When NCrunch has just gone green, I’m entering the refactor portion of red-green-refactor, and I decide to change the type of a variable or the relationship between two types, you know what I don’t want to do? Stop my thought process related to reasoning about code, start wondering if the names of things are in sync with their types, and then do awkward find-alls in the solution to check and make sure I’m keeping duplicate information consistent. I don’t want to do that because it’s an unwelcome and needless context shift. It wastes my time and makes me less efficient.
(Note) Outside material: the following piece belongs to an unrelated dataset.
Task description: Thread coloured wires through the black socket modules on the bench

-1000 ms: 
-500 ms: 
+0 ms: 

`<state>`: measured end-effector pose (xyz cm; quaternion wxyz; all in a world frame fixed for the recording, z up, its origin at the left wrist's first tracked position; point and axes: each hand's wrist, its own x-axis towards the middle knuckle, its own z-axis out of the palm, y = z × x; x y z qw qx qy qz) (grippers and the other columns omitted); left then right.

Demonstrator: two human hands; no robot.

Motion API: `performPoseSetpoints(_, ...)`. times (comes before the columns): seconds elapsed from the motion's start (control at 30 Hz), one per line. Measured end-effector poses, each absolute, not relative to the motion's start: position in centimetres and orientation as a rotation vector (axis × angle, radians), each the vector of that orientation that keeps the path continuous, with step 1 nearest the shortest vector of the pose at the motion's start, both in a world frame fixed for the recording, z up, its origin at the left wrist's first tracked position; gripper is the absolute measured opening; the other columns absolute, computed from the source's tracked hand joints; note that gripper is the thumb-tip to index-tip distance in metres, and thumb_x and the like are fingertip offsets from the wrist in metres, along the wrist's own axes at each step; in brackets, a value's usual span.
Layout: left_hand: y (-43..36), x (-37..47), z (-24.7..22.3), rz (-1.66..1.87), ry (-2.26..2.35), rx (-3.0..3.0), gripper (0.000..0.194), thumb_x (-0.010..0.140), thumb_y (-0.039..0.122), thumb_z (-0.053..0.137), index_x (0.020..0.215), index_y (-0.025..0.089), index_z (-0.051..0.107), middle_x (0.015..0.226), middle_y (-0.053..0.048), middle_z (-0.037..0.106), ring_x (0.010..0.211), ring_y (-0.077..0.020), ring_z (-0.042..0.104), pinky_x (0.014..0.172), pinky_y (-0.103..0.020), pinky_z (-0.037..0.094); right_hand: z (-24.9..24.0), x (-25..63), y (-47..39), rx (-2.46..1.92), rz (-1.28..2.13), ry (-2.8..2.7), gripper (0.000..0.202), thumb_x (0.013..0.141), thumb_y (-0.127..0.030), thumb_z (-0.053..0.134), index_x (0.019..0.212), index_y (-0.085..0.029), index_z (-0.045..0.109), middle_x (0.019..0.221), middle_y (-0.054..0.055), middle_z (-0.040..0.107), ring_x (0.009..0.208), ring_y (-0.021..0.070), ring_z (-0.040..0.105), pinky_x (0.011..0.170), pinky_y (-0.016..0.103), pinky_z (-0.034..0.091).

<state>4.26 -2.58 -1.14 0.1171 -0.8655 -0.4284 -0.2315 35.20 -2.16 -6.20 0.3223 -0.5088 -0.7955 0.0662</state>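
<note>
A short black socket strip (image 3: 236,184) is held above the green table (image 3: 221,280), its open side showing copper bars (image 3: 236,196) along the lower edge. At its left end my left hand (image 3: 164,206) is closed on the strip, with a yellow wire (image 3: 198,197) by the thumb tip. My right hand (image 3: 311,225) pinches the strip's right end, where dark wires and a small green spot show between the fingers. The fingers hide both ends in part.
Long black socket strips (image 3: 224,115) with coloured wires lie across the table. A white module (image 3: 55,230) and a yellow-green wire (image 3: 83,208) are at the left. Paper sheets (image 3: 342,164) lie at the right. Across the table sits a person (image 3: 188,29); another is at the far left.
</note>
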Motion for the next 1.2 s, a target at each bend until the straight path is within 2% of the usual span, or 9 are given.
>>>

You don’t go fast by typing fast. You don’t go fast, as Uncle Bob often points out, by making a mess (i.e. deciding not to write tests and clean code). You really don’t go fast by duplicating things. You go fast by eliminating all of the noise in all forms that stands between you and managing the domain concepts, business logic, and dependencies in your application. Redundant variable name changes, type swapping, and namespace declaring are all voices that contribute to that noise that you want to eliminate.